Work instruction |
Across the material below, count the lines that include the word "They" and give only that count.
::::::
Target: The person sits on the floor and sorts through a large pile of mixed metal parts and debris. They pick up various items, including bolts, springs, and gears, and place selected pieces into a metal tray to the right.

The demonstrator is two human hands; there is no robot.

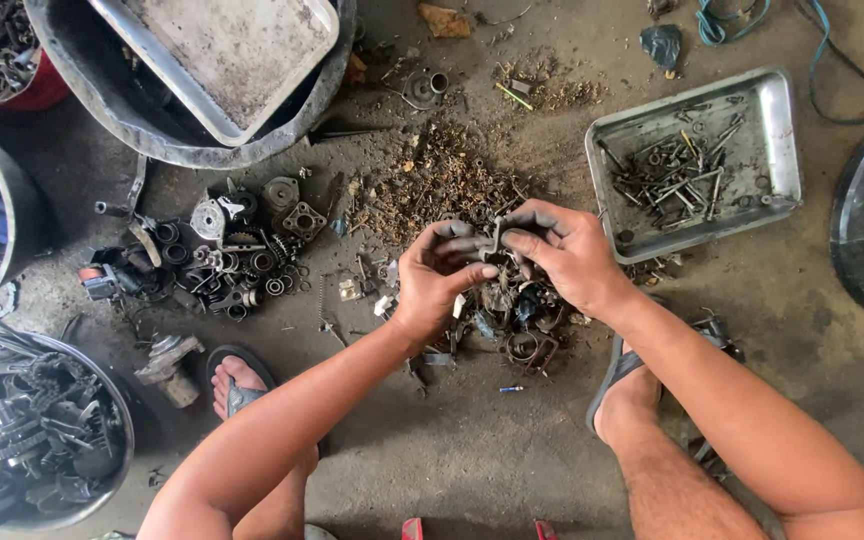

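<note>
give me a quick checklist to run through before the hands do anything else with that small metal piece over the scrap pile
1. Grip on the small metal piece: left hand and right hand both pinch it, fingertips meeting. Ok.
2. Piece free of the scrap pile: it sits above the heap, but whether it is fully clear is hidden by fingers. Cannot tell.
3. Metal tray of bolts within view on the right side: upright on the floor, unblocked. Ok.
4. Feet near sharp scrap: sandalled foot close to loose parts. Not ok.
5. Hand protection: bare, grimy hands. Not ok.
</note>
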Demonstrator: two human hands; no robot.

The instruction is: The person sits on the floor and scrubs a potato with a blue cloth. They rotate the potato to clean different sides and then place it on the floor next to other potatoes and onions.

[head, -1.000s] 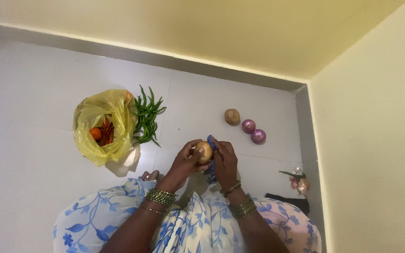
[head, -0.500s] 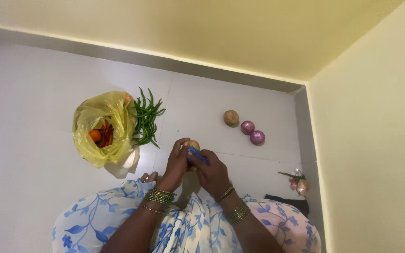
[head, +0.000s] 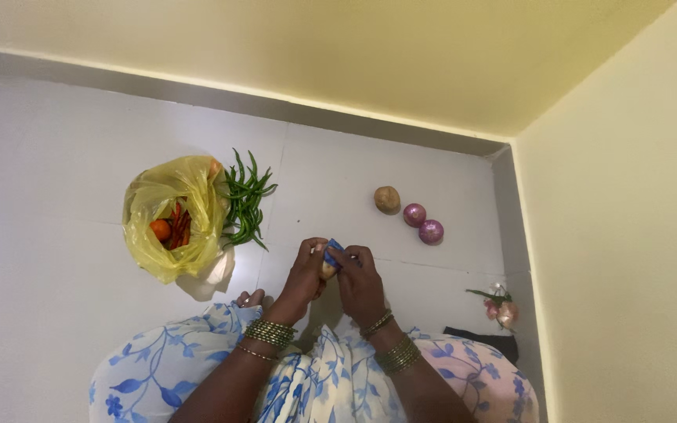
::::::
Reply to the task |
2